5 Best Cities In Europe To Spend New Years Eve!
In the Gregorian calendar used in most of the world, New Year’s Eve is the last day of the year on December 31st. In many countries, New Year’s Eve is celebrated at evening social gatherings, where many people dance, eat, drink alcoholic beverages, and watch or light fireworks to mark the new year. The celebrations generally go on past midnight into New Year’s Day, January 1st.
At TravelMedals, we never miss an opportunity to explore, especially during big events and parties. Travelling over the New Year is an excellent chance to say goodbye to the old year and ring in the new year in an exciting new city. A chance to kick off the next year the way you want to continue by visiting a new destination and seeing everything it has to offer. We’ve got 5 ideal destinations in Europe for your 2019/2020 New Year’s Eve night!
The most prominent New Year’s Eve celebration in England is that of Central London, where the arrival of midnight is greeted with the chimes of Big Ben. In recent years, a major fireworks display has also been held, with fireworks launched from the nearby London Eye Ferris wheel. On New Year’s Eve 2010, an estimated 250,000 people gathered to view an eight-minute fireworks display around and above the London Eye which was, for the first time, set to a musical soundtrack. The main festivities are celebrated along the Victoria Embankment and South Bank areas of the River Thames where the London Eye and Big Ben are situated. This is definitely one of the best cities to ring in the new year!

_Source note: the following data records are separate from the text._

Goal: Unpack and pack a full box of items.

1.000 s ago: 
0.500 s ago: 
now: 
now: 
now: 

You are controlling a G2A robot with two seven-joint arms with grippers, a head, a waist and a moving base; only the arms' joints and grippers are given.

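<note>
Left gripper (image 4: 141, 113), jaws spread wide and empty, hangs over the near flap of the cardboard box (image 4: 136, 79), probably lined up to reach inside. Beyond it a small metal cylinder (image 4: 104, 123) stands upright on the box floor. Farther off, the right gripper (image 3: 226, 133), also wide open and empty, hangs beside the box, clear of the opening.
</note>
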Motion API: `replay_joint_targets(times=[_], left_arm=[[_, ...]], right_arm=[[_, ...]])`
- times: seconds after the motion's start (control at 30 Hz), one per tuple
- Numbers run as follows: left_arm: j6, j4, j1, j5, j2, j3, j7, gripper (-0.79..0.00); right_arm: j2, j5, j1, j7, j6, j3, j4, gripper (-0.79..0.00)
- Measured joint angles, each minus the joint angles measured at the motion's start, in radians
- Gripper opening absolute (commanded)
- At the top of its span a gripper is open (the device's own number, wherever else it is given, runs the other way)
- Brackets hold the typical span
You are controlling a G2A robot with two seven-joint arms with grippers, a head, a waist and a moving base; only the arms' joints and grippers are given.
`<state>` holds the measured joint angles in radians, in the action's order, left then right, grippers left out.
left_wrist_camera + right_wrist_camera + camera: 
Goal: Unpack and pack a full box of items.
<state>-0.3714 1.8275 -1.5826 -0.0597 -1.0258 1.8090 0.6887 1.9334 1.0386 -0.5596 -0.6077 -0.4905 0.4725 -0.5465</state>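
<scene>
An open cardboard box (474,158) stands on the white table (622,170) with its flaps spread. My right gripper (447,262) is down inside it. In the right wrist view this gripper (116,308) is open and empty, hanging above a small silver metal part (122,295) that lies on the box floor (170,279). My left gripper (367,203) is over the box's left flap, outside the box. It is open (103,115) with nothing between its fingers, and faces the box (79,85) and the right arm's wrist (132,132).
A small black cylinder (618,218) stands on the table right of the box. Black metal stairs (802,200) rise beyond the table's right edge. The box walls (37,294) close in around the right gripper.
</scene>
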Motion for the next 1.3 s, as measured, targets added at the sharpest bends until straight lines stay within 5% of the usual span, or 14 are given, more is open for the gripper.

In Germany, parties are common on New Year’s Eve. Fireworks are very popular, both with individuals and at large municipal displays. The 31st of December and the three days leading up to it are the only four days of the year on which fireworks may be sold in Germany. Every year Berlin hosts one of the largest New Year’s Eve celebrations in all of Europe, attended by over a million people. The focal point is the Brandenburg Gate, where midnight fireworks are centered. Germans toast the New Year with a glass of Sekt (German sparkling wine) or champagne. Molybdomancy (Bleigießen) is another German New Year’s Eve tradition, which involves telling fortunes by the shapes made by molten lead dropped into cold water. Other auspicious actions are to touch a chimney sweep or rub some ash on your forehead for good luck and health. Jam-filled doughnuts with or without alcoholic fillings are eaten. Finally a tiny marzipan pig is consumed for more good luck.
Thousands of people gather in Edinburgh, in Scotland, every year for a big parade, food and fireworks. They are celebrating Hogmanay – which is a Scottish word that means ‘new year’. Hogmanay celebrations take place all over Scotland and lasts for three days, beginning at the end of December and ending on January 2nd. The celebration is focused on a major street party along Princes Street. The cannon is fired at Edinburgh Castle at the stroke of midnight, followed by a large fireworks display. The Hogmanay custom of singing “Auld Lang Syne” has become common in many countries. It is a Scots poem by Robert Burns, based on traditional and other earlier sources. It is now common to sing this in a circle of linked arms that are crossed over one another as the clock strikes midnight for New Year’s Day, though it is only intended that participants link arms at the beginning of the final verse, before rushing in to the centre as a group. Participating in this amazing festival really would be a fantastic way to greet the new year!
New Year’s Eve is the noisiest day of the year. People generally gather with friends at parties, in pubs, clubs, in the streets, or city squares to eat, drink, and celebrate the new year. Fireworks are a popular tradition; in Prague, the fireworks start before noon and steadily increase until midnight. In the first minutes after midnight, people toast with champagne, wish each other a happy new year, fortune and health, and go outside for the fireworks. All major TV stations air entertainment shows before and after the midnight countdown, which is followed by the National anthem. With the Presidents giving their New Year speech in the morning. Out of our 5 cities, Prague would offer the most value for money and the atmosphere around Wenceslas, Old Town Square and Charles Bridge will be amazing!
Spanish New Year’s Eve celebrations usually begin with a family dinner, traditionally including shrimp or prawns, and lamb or capon. The actual countdown is primarily followed from the clock on top of the Casa de Correos building in Puerta del Sol Square in Madrid. It is traditional to eat Twelve Grapes, one on each chime of the clock. This tradition has its origins in 1909, when grape growers in Alicante thought of it as a way to cut down on the large production surplus they had had that year. Nowadays, the tradition is followed by almost every Spaniard, and the twelve grapes have become synonymous with the New Year.
After the clock has finished striking twelve, people greet each other and toast with sparkling wine such as cava or champagne, or with cider. The song “Un año más” by the Spanish group Mecano, is frequently played. Earlier in the evening at around 8PM, there is a 10k run called San Silvestre Vallecana, which starts on Paseo de la Castellana, next to Santiago Bernabéu Stadium, and ends at the Vallecas Stadium. Early the next morning, party attendees usually gather to have the traditional winter breakfast of hot chocolate and fried pastry (chocolate con churros).